Item 1A. Risk Factors

        Refer to Item 1A of the Company’s Annual Report on Form 10-K for the year ended December 31, 2007 for a discussion regarding risk factors relating to the Company. There have been no material changes to the risk factors included in Item 1A of the Company’s Annual Report on Form 10-K for the year ended December 31, 2007.
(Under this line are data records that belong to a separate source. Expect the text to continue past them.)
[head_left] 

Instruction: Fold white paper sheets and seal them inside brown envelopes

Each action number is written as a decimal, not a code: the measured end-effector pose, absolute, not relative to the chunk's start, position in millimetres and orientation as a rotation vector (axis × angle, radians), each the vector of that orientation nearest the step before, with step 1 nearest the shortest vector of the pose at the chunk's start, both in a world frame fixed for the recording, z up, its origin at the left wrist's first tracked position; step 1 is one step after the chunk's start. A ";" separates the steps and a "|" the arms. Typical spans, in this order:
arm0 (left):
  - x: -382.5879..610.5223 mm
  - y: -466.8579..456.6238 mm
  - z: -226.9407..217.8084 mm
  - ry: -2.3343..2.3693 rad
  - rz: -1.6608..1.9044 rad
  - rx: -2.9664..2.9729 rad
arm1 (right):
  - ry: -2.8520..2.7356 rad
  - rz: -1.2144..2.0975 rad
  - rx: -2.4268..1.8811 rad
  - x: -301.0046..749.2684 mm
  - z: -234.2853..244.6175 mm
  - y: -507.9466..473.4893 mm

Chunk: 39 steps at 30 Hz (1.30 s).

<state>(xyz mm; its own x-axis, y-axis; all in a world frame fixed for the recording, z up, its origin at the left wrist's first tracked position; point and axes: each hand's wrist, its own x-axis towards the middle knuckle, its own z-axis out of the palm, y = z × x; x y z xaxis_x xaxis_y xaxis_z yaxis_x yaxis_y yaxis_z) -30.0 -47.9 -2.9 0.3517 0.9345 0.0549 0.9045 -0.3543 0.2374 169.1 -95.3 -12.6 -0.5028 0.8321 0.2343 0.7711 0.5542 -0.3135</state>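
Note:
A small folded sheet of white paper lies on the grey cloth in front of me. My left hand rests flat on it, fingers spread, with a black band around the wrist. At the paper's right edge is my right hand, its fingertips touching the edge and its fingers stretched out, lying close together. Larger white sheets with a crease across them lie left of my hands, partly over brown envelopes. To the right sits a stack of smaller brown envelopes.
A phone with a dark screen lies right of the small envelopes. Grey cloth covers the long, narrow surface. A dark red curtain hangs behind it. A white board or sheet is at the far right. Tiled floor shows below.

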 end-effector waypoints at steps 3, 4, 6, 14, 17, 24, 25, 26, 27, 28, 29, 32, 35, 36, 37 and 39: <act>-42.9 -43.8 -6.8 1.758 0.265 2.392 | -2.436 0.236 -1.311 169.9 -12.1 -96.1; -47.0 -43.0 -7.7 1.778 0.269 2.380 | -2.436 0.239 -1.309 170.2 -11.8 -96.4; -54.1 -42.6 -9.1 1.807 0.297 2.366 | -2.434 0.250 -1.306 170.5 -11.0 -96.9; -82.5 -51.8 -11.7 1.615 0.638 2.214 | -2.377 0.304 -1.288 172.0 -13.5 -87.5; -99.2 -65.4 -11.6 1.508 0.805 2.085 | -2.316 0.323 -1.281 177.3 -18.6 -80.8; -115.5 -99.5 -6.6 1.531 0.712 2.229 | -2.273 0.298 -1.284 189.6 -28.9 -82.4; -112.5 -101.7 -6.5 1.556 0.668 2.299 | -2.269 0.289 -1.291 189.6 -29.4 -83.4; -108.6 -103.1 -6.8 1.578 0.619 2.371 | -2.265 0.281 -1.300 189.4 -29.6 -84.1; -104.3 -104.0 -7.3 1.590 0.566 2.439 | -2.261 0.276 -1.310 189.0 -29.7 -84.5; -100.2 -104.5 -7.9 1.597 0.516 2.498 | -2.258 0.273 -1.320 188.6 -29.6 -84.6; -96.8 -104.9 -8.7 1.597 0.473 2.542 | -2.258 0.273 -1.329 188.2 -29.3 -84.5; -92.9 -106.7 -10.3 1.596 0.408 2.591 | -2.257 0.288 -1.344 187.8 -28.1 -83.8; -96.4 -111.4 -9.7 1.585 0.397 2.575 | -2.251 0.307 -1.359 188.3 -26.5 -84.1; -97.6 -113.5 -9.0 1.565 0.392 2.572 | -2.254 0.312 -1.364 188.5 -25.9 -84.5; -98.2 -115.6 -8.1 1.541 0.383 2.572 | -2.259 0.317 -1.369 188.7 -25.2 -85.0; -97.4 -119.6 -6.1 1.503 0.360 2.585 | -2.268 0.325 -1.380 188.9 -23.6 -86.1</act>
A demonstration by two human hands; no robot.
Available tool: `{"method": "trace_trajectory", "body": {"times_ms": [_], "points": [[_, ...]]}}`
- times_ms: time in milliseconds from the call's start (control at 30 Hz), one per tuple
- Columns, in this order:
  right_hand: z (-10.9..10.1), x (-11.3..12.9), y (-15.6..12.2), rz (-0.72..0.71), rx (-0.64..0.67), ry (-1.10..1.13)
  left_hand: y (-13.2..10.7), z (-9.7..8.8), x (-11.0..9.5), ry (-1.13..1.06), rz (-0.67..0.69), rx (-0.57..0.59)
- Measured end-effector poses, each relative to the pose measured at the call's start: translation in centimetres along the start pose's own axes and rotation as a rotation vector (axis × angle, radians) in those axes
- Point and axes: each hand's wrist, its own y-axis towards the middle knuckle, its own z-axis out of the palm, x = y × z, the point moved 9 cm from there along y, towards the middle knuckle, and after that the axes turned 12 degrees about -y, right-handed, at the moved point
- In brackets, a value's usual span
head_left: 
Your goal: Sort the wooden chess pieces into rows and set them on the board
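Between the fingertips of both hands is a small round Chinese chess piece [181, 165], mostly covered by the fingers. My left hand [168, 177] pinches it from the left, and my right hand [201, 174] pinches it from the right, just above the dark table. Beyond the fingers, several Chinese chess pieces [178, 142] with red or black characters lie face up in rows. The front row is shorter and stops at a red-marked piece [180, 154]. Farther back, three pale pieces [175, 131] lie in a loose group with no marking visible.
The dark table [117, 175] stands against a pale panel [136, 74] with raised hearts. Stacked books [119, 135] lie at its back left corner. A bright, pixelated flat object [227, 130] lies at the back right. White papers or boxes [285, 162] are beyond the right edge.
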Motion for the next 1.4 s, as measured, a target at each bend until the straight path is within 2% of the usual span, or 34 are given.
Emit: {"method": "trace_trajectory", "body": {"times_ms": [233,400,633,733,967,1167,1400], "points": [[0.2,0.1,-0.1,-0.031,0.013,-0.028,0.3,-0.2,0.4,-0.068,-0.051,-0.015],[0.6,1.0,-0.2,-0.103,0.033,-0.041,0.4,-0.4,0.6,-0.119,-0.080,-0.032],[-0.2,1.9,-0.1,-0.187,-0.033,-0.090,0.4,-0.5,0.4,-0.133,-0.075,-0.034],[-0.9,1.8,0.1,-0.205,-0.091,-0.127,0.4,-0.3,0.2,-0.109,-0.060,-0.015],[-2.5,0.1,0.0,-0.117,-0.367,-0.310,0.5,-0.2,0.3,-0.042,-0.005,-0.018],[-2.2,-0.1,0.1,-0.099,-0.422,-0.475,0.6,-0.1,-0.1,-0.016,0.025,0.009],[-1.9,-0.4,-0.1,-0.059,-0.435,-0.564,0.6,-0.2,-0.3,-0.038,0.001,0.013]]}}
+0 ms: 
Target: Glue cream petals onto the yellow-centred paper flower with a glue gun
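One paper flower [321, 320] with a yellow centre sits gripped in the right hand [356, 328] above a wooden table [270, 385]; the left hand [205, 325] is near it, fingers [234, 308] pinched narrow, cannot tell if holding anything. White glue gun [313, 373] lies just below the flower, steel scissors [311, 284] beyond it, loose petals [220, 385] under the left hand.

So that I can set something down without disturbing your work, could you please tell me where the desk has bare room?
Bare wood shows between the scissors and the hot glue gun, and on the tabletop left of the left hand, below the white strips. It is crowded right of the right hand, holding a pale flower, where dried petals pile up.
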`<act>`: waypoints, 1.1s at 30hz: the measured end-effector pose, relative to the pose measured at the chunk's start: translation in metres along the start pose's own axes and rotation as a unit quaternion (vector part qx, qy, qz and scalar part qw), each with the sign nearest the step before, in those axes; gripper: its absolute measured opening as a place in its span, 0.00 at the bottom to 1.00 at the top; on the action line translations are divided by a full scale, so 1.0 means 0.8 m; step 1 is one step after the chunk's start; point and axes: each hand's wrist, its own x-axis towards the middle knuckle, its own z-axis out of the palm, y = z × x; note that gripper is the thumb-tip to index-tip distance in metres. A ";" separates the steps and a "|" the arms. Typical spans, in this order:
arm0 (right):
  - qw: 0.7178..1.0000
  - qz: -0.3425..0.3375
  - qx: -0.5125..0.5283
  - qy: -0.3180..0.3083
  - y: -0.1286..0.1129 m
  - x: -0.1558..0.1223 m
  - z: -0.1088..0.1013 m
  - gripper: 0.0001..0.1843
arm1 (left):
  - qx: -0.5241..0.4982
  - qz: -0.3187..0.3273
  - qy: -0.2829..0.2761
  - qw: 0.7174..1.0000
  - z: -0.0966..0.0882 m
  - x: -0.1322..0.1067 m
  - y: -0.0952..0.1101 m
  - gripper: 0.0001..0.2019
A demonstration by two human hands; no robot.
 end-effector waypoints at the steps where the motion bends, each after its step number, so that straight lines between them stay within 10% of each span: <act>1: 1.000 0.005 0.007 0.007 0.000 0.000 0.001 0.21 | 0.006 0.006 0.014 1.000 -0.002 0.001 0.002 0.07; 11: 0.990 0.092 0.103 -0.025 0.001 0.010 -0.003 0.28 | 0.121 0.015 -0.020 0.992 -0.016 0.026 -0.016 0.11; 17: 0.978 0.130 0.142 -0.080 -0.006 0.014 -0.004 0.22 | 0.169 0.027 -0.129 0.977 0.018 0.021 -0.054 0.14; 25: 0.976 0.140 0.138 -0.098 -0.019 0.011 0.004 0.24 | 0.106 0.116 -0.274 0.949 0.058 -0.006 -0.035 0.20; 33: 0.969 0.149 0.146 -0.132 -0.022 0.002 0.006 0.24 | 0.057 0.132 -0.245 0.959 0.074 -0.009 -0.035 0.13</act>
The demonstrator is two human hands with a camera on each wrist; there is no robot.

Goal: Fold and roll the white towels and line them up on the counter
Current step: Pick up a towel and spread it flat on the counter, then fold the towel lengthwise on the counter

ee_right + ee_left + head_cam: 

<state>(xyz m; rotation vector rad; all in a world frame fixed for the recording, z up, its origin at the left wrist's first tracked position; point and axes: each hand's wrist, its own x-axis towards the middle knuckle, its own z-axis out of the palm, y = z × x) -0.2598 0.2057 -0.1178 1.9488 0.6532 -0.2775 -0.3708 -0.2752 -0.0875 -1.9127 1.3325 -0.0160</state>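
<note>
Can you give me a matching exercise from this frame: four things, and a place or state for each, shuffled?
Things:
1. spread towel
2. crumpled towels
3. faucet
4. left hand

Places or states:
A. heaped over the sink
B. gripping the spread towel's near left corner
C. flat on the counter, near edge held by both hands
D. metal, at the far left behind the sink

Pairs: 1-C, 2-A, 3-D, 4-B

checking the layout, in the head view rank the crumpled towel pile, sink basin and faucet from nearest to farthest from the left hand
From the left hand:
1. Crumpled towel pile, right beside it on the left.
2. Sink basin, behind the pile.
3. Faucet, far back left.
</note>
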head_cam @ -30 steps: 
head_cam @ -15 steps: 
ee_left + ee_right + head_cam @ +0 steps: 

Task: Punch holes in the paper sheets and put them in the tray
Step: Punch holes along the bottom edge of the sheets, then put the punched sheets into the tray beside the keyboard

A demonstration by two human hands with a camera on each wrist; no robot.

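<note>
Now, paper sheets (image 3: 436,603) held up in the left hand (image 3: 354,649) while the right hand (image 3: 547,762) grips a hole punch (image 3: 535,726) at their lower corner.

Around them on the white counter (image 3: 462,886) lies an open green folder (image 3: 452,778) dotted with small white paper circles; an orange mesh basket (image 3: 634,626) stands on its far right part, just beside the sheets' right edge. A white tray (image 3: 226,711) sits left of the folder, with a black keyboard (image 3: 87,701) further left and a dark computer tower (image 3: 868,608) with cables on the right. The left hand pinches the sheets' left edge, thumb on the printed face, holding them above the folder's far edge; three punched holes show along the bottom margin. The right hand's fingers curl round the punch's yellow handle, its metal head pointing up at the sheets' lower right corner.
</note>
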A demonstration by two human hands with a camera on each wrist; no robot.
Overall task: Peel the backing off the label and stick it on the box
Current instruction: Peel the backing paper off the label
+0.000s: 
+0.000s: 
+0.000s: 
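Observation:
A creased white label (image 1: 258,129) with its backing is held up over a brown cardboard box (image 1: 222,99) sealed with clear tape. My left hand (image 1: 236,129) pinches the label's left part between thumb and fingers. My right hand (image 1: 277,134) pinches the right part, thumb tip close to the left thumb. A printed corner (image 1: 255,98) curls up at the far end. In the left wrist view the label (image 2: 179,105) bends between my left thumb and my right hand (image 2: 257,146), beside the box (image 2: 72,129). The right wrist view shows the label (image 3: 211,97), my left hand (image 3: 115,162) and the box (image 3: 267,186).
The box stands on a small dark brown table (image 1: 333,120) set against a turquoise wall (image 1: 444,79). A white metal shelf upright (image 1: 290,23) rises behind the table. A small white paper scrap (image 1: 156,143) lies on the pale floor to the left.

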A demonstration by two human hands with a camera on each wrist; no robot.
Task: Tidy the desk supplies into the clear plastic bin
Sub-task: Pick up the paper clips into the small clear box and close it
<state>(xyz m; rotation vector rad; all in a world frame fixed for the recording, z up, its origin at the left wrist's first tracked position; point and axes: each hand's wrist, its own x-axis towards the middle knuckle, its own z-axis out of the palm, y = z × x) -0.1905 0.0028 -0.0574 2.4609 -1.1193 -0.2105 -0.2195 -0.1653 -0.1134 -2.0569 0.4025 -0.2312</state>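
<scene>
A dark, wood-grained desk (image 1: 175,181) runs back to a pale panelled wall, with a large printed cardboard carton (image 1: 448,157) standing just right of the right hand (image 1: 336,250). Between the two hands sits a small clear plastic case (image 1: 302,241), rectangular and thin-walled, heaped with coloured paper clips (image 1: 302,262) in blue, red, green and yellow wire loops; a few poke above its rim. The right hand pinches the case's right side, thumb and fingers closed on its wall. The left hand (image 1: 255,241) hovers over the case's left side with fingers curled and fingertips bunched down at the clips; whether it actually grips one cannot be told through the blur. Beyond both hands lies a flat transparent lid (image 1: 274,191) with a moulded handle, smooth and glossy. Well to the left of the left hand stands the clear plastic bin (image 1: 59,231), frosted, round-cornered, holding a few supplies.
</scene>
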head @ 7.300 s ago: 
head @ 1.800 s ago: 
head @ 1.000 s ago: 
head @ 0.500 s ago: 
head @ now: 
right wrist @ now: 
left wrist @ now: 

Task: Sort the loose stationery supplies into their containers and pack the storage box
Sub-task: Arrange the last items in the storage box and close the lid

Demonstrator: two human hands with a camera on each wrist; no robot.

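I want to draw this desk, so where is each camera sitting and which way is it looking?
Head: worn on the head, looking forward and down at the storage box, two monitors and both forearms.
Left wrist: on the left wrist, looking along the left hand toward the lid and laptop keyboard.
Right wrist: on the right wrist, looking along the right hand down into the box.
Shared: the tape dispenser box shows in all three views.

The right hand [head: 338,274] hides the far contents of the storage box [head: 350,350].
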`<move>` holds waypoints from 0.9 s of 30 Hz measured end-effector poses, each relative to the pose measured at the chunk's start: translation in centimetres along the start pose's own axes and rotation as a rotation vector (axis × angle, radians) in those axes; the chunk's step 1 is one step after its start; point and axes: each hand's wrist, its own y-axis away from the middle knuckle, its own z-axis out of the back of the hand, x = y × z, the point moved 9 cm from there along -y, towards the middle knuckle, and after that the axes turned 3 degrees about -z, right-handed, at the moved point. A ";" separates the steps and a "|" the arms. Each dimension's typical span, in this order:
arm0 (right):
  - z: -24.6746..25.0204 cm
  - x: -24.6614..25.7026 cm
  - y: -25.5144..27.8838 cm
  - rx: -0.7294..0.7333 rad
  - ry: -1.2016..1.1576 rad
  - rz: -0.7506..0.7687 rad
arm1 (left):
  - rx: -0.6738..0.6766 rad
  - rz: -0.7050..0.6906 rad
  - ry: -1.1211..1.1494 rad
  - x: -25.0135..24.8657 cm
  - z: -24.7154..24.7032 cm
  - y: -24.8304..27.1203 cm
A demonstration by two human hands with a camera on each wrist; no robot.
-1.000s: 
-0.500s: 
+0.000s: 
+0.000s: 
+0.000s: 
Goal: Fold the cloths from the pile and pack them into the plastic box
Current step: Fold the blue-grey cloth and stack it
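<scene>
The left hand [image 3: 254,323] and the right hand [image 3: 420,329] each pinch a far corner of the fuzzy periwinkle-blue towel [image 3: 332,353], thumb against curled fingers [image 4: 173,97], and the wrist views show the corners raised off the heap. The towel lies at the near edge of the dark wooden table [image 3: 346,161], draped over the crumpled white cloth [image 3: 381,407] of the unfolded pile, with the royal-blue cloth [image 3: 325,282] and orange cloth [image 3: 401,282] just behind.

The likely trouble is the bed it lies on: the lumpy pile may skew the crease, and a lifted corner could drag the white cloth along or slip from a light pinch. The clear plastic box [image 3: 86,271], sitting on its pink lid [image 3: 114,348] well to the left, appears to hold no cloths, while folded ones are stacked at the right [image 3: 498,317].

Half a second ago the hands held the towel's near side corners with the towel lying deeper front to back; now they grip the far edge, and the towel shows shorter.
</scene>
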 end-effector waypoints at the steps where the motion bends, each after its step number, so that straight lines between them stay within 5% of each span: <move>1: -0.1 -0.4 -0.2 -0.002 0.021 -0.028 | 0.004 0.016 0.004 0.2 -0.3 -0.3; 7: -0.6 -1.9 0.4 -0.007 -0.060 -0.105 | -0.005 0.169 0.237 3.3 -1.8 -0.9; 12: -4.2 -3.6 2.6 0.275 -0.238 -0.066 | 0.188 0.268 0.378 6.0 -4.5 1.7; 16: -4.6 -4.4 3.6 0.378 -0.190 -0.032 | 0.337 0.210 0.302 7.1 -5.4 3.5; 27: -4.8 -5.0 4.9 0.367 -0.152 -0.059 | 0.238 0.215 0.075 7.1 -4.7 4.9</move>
Item 2. Unregistered Sales of Equity Securities and Use of Proceeds

        The following table contains detail related to the repurchase of common stock based on the date of trade during the quarter ended March 30, 2008:

2008
Fiscal Month

Total Number of
Shares Purchased

Average Price
Paid per Share

Total Number of Shares
Purchased as Part of
Publicly Announced
Plans or Programs

Maximum Number of
Shares that May Yet Be
Purchased Under the
Plans or Programs

January 1 to                    
  February 3    --    --    --    27,212,759  

February 4 to
  
  March 2    2,568,302   $ 39    2,568,302    25,031,636  

March 3 to
  
  March 30    1,409    37    --    25,032,232  




Total
    2,569,711   $ 39    2,568,302      



        The Company has an authorization (originally adopted in December 1997) by its Board of Directors to repurchase shares of its outstanding common stock under which the cumulative number of shares repurchased, at the time of any repurchase, shall not exceed the sum of (1) the number of shares issued in connection with the exercise of stock options or grants of nonvested stock occurring on or after January 1, 2004 plus (2) one percent of the issued and outstanding common stock of the Company on January 1 of the current year, adjusted for any stock split. The Company did not repurchase any shares under this authorization during the quarter ended March 30, 2008.

        The shares repurchased during the first quarter of 2008 were completed under an authorization granted by the Company’s Board of Directors during October 2006, which separately authorized the Company to buy back up to 20.0 million shares of its common stock with no dollar limit or expiration date. As of March 30, 2008, a total of 0.5 million shares remained under this authorization.

        In December 2007, the Company’s Board of Directors separately authorized the Company to buy back up to 20.0 million of its common stock with no dollar limit or expiration date. No shares had been repurchased under this authorization as of March 30, 2008.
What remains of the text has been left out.